The activity of ascorbate peroxidase (APX) (EC 1.11.1.1) was assayed according to Nakano and Asada (1981). The reaction mixture (3 ml) contained 50 mM phosphate buffer (pH 7.8), 0.1 mM EDTA, 0.5 mM ascorbate, 0.1 mM H2O2 and 0.1 ml enzyme extract. The reaction was started by the addition of H2O2 and ascorbate oxidation was measured at 290 nm for 3 min. Enzyme activity was quantified using the molar extinction coefficient for ascorbate (2.8 mM−1 cm−1).

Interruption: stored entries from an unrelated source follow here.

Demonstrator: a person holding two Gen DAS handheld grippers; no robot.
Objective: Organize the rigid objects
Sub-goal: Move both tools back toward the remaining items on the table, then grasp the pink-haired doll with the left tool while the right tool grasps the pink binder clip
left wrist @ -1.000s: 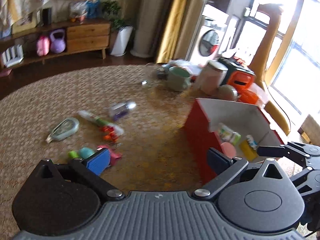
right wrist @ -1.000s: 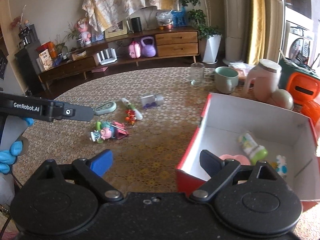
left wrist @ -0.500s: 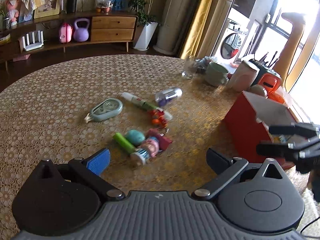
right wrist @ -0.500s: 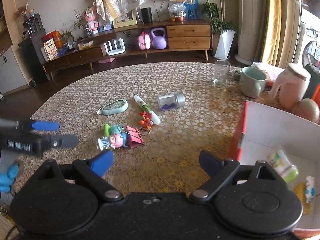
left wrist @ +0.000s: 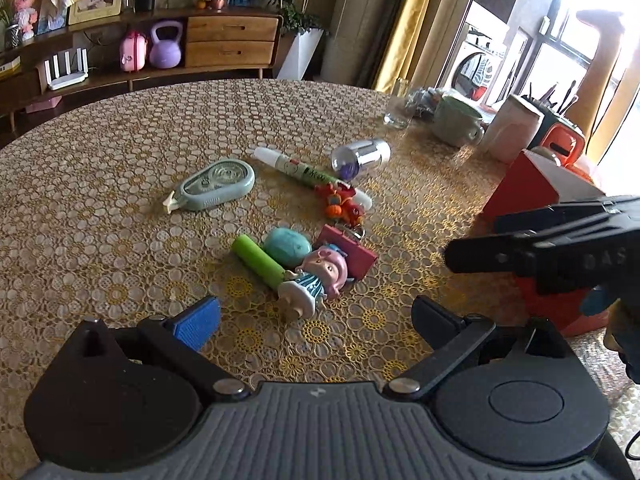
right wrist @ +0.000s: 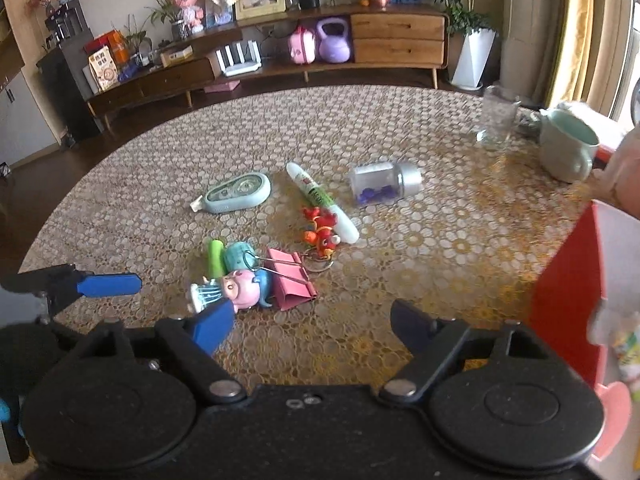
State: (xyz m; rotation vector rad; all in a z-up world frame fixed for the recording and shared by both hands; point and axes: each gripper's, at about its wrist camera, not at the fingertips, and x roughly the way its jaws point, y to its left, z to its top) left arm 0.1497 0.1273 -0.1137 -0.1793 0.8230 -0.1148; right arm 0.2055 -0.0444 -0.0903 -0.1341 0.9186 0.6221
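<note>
Small items lie on the lace-covered round table: a pig figurine [left wrist: 316, 278] [right wrist: 232, 290], a green tube [left wrist: 258, 260], a teal egg [left wrist: 288, 245], a pink binder clip [right wrist: 290, 280], a red keychain toy [right wrist: 320, 230], a white-green marker [left wrist: 296, 168], a correction tape [left wrist: 214, 186] [right wrist: 236, 193] and a clear bottle [right wrist: 384, 186]. The red box [left wrist: 532, 200] [right wrist: 568, 280] stands at the right. My left gripper [left wrist: 316, 320] is open and empty, just short of the pig figurine. My right gripper [right wrist: 312, 326] is open and empty, near the binder clip.
A glass [right wrist: 496, 120], a green mug [right wrist: 568, 148] and a pale jug [left wrist: 516, 128] stand at the far right of the table. A low wooden sideboard [right wrist: 320, 52] runs along the far wall. The table's edge curves round at the left.
Both grippers have swung left, away from the red box and towards the pile of small items. The items now lie closer in front of both, and the box sits at the right edge.
</note>
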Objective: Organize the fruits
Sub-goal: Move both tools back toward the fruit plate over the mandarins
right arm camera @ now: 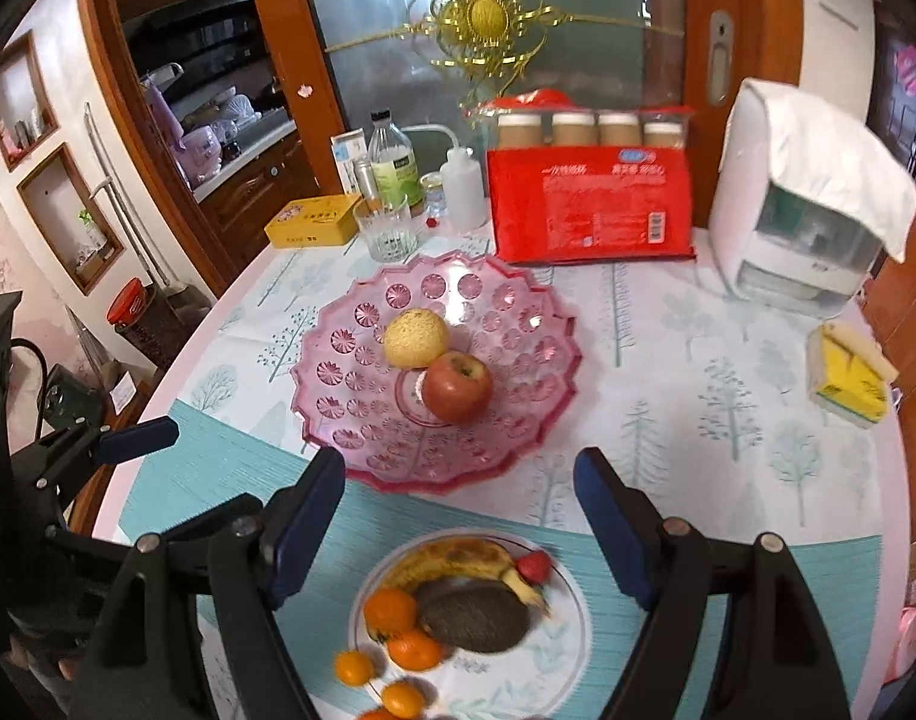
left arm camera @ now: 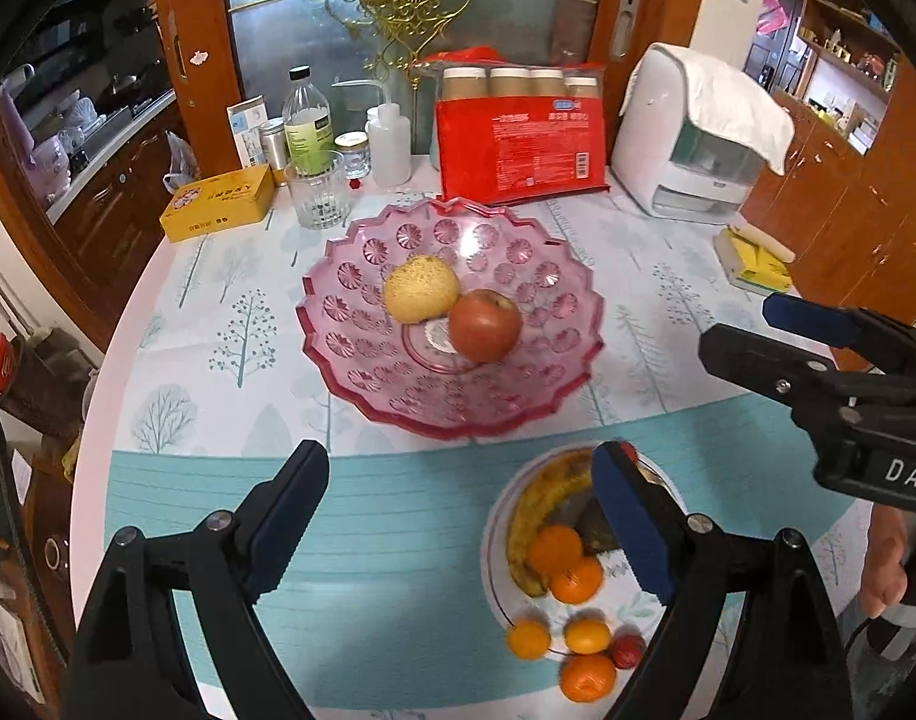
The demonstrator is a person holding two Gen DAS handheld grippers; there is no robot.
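Observation:
A pink glass bowl (left arm camera: 362, 360) (right arm camera: 350, 372) at the table's middle holds a yellow pear (left arm camera: 420, 289) (right arm camera: 416, 337) and a red apple (left arm camera: 484, 325) (right arm camera: 456, 387). A white plate (left arm camera: 496, 570) (right arm camera: 568, 630) near the front edge holds a banana (left arm camera: 535, 504) (right arm camera: 452, 558), several oranges (left arm camera: 555, 549) (right arm camera: 390, 609), a dark avocado (right arm camera: 472, 618) and a strawberry (right arm camera: 534, 566). My left gripper (left arm camera: 458, 522) is open and empty, left of the plate. My right gripper (right arm camera: 458, 534) is open and empty above the plate; it also shows in the left wrist view (left arm camera: 751, 330).
At the back stand a yellow tin (left arm camera: 218, 204), a glass (left arm camera: 318, 192), bottles (left arm camera: 306, 120), a red packet (left arm camera: 520, 150) and a white appliance (left arm camera: 691, 144). A yellow sponge pack (left arm camera: 754, 258) lies at the right edge.

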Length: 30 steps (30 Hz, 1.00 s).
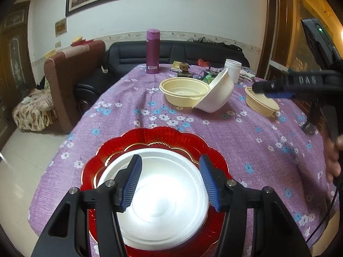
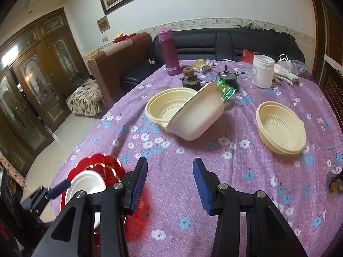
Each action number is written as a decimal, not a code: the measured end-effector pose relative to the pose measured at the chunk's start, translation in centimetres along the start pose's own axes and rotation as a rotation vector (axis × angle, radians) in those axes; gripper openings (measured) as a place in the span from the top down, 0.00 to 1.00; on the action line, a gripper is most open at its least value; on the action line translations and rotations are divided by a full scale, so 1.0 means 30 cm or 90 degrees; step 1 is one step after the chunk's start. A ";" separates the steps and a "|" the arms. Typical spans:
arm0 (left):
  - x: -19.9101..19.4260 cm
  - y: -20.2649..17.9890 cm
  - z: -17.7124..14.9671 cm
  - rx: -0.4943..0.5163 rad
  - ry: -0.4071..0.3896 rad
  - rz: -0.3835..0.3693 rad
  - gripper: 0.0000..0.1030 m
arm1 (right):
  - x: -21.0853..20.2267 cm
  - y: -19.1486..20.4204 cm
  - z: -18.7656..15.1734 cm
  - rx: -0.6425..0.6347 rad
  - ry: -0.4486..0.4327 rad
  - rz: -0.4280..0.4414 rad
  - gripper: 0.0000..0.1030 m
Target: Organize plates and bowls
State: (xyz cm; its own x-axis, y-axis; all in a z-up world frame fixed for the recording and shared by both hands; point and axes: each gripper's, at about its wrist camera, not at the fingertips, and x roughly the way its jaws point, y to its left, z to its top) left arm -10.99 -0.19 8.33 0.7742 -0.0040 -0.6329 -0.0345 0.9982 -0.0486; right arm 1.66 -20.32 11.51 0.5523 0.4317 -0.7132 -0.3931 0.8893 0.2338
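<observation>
At the far end of the surface point(image 2: 246, 171), in the upper middle of both views, stands a purple flask point(image 2: 168, 51), with a small brown spool point(image 2: 188, 72), a green packet point(image 2: 225, 88), a white jar point(image 2: 262, 71) and crumpled white gloves point(image 2: 284, 73) strung out to its right. Beyond the cloth's edge sit a black sofa point(image 2: 225, 40) and a brown chair point(image 2: 120, 53). None of this clutter lies between the jaws and the dishes.

In the centre of the right wrist view a white bowl point(image 2: 197, 115) is tipped on its side, leaning against a cream bowl point(image 2: 167, 105) and touching its rim. A second cream bowl point(image 2: 280, 124) stands upright at centre right, well apart from the pair.

In the left wrist view, the left gripper point(image 1: 170, 181) hovers with its jaws spread wide over a white plate point(image 1: 169, 209), which rests on a red scalloped plate point(image 1: 154, 141) at bottom centre. The blue pads frame the white plate's far half; whether they touch it cannot be told.

The right gripper point(image 2: 170, 184) is also released, its jaws parted and holding nothing, above bare floral cloth at bottom centre of its own view. The stacked plates lie to its lower left, the tipped white bowl straight ahead above the gap, well apart from the pads
</observation>
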 end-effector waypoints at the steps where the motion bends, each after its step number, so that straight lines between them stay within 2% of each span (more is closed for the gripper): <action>1: 0.005 0.003 0.000 -0.001 0.001 0.000 0.46 | 0.001 -0.010 0.015 0.006 0.000 -0.005 0.53; 4: 0.009 0.008 0.001 -0.001 0.000 -0.006 0.46 | 0.014 -0.035 0.063 0.013 -0.001 -0.025 0.46; 9: 0.010 0.020 0.008 -0.001 -0.003 -0.010 0.46 | 0.077 -0.081 0.172 0.045 0.003 -0.053 0.44; 12: 0.007 0.035 0.011 -0.006 -0.007 -0.012 0.46 | 0.133 -0.092 0.237 0.049 0.011 -0.077 0.40; 17: 0.016 0.050 0.013 -0.011 -0.003 -0.014 0.46 | 0.252 -0.127 0.318 0.086 0.037 -0.092 0.39; 22: 0.028 0.045 0.018 -0.008 0.000 -0.020 0.46 | 0.340 -0.147 0.338 0.099 0.059 -0.109 0.40; 28: 0.029 0.031 0.028 -0.004 -0.005 -0.025 0.46 | 0.323 -0.192 0.279 0.073 0.064 -0.164 0.84; 30: 0.027 0.021 0.029 -0.002 -0.006 -0.027 0.46 | 0.299 -0.236 0.243 0.087 0.068 -0.155 0.89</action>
State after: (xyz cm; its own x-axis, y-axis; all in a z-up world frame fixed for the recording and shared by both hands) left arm -9.85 0.48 8.46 0.7806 -0.0460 -0.6234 -0.0032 0.9970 -0.0776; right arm 14.77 -21.65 8.26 0.5355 0.1907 -0.8227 -0.1511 0.9801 0.1288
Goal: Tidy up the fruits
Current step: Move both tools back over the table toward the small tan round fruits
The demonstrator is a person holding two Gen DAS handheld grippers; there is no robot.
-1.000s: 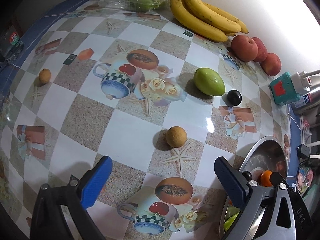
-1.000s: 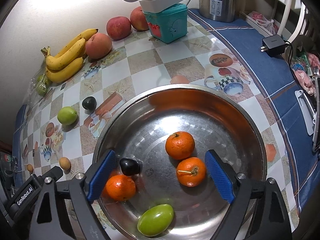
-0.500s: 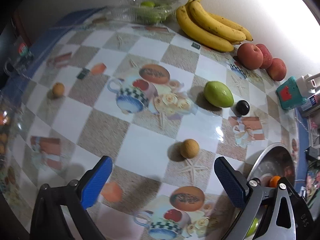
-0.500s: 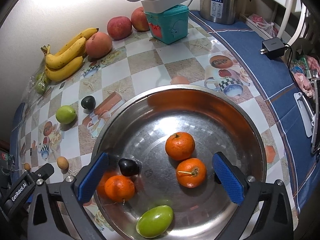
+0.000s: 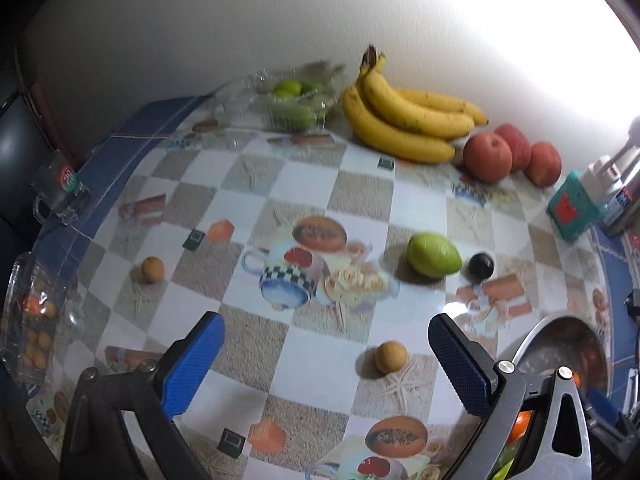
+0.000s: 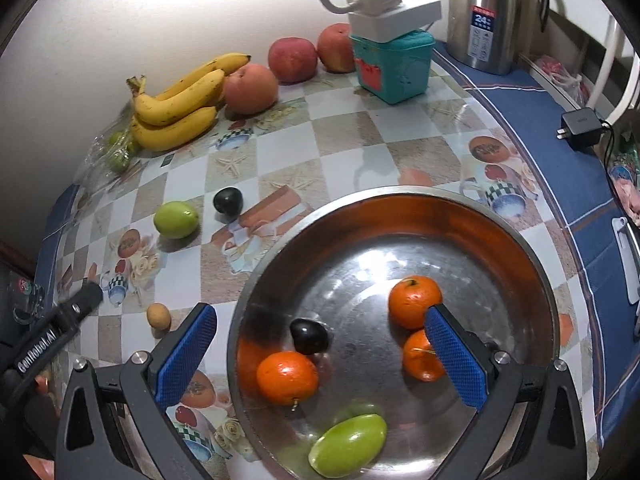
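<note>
Small tan fruit [image 5: 391, 356] sits loose on the checked tablecloth [image 5: 312, 364], just ahead of my left gripper [image 5: 326, 356], nearer its right-hand pad, roughly round so no long axis to mind. L jaws wide apart, nothing between. My right gripper [image 6: 320, 354], also spread and empty, hangs over the steel bowl [image 6: 532, 256]; so L hand is nearer.

In the left wrist view, the steel bowl [image 5: 560, 330] at lower right is mostly hidden behind the left tool [image 5: 326, 354], and the clear bag of green fruit [image 5: 296, 98] at upper centre is blurred.
</note>
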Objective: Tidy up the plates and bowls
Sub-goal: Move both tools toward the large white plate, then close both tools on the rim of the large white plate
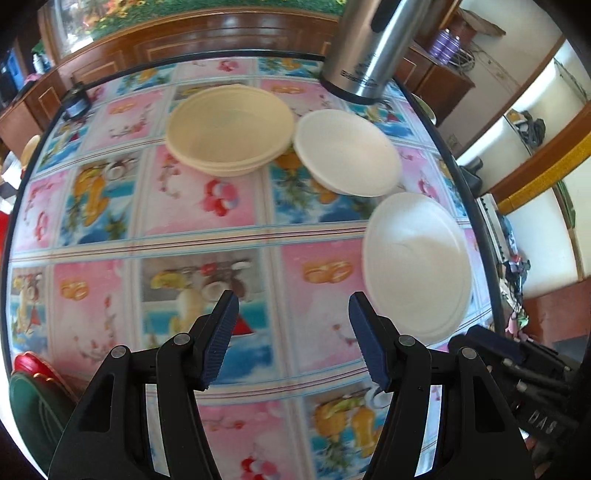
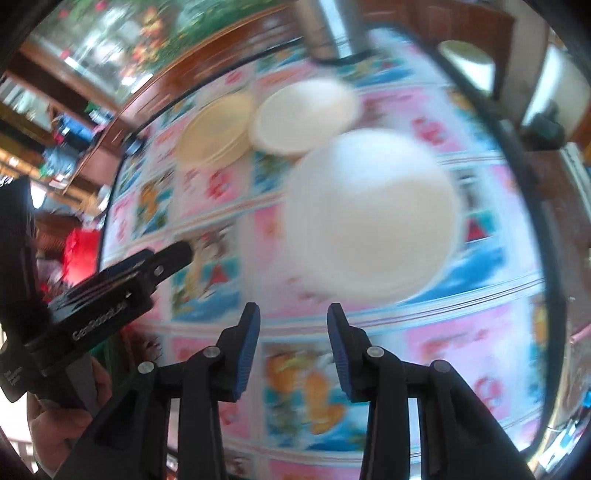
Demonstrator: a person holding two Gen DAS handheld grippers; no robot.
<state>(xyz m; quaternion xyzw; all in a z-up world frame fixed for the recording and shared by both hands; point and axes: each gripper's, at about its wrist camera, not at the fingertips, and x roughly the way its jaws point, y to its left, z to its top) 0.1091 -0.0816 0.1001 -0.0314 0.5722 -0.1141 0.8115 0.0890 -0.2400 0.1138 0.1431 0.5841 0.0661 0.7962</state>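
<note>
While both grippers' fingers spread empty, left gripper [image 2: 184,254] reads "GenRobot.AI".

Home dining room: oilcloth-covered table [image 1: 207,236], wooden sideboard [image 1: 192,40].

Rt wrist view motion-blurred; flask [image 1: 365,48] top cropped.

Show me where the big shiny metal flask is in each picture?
Left wrist view: the metal flask stands at the top, right of centre, at the table's far edge, behind the far white bowl.
Right wrist view: the flask is at the top, just right of centre, blurred and cut off by the frame.
Shared landmark: the stack of cream bowls, lower left of the flask in both.
</note>
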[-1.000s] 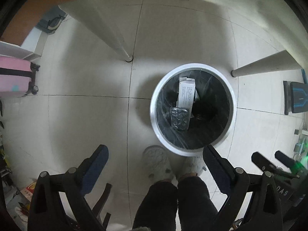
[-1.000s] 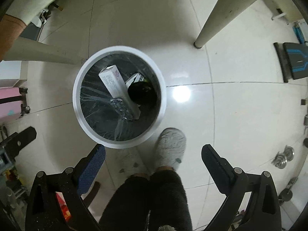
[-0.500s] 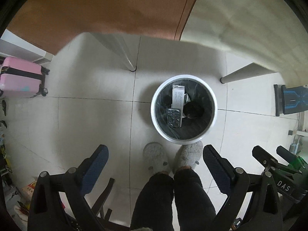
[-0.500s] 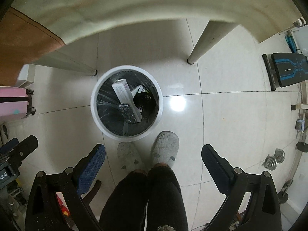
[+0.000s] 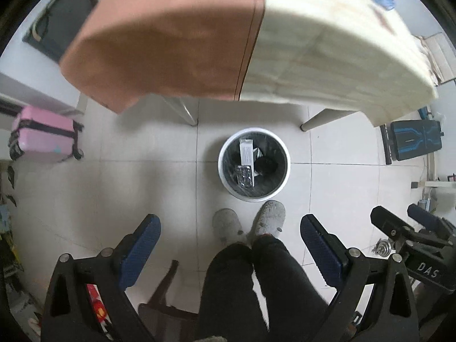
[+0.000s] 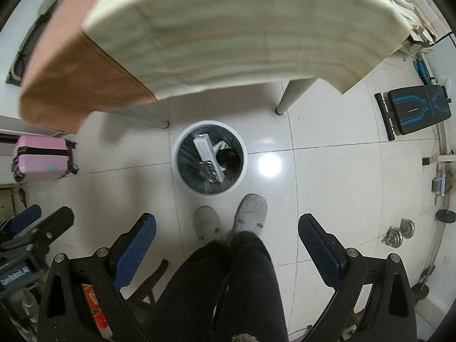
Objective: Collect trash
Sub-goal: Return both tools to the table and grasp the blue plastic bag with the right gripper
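Note:
A white round trash bin (image 5: 278, 148) with a black liner stands on the tiled floor under the table edge; it also shows in the right wrist view (image 6: 182, 148). Inside lie a white carton (image 5: 246, 151), a silver blister pack (image 5: 244, 175) and a dark round item (image 5: 266, 165). My left gripper (image 5: 229, 228) is open and empty, high above the floor. My right gripper (image 6: 226, 226) is open and empty, also high above the bin. The right gripper's body shows at the right of the left view (image 5: 410, 236).
A table with a cream cloth (image 5: 327, 37) and a brown cloth (image 5: 171, 34) hangs over the bin. The person's legs and grey slippers (image 5: 268, 219) stand before the bin. A pink suitcase (image 5: 42, 134) is left, a blue-black bench (image 5: 413, 139) right, weights (image 6: 399, 232) lower right.
Both grippers rose well away from the bin. The bin looks much smaller and the table top has come into view. Both grippers stayed open.

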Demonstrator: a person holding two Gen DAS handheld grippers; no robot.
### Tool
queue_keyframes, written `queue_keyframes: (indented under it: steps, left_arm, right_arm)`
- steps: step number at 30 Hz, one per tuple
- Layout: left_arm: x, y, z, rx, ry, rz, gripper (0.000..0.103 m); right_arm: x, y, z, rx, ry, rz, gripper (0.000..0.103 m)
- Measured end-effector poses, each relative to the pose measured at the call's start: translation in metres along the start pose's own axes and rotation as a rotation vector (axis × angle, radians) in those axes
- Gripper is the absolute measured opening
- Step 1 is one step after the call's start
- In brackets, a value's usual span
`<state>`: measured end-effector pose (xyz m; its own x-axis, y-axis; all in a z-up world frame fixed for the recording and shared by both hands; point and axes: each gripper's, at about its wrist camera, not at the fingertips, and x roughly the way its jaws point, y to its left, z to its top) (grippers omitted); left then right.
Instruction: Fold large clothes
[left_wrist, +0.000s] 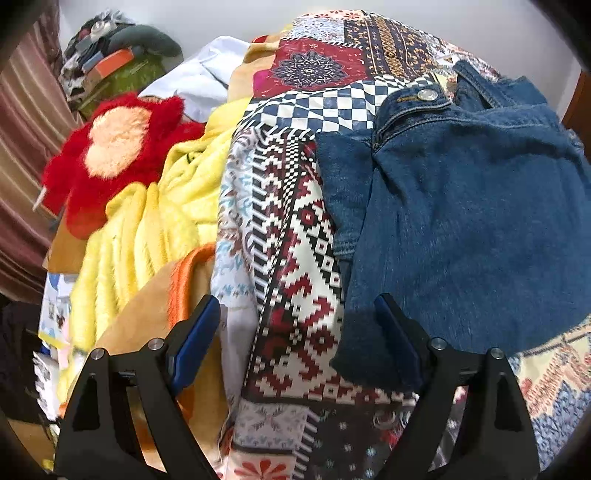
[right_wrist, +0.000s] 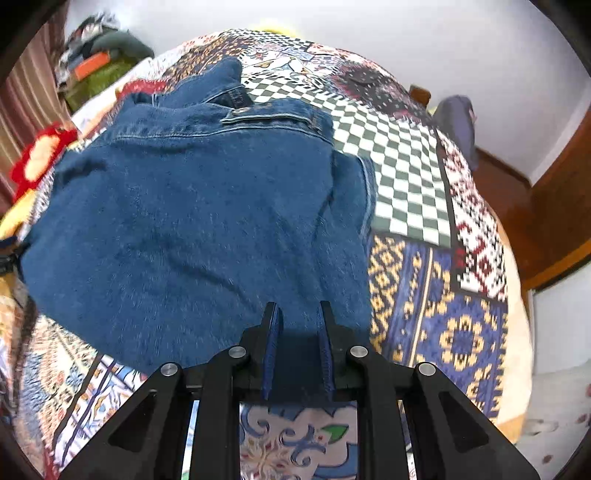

The determination of antioxidant compounds concentration
Fresh leaves (0.2 g) were homogenized in ice-cold 5% (w/v) trichloroacetic acid and centrifuged at 15,000g for 15 min. After centrifuging, to 0.2 ml supernatant, 2.6 ml phosphate buffer (pH 7.7) and 0.2 ml DTNB (2.51 mg ml−1) were added. After 5 min at 30°C, the absorbance was determined at 412 nm. Glutathione (GSH) content was calculated based on a standard curve (Ellman 1959).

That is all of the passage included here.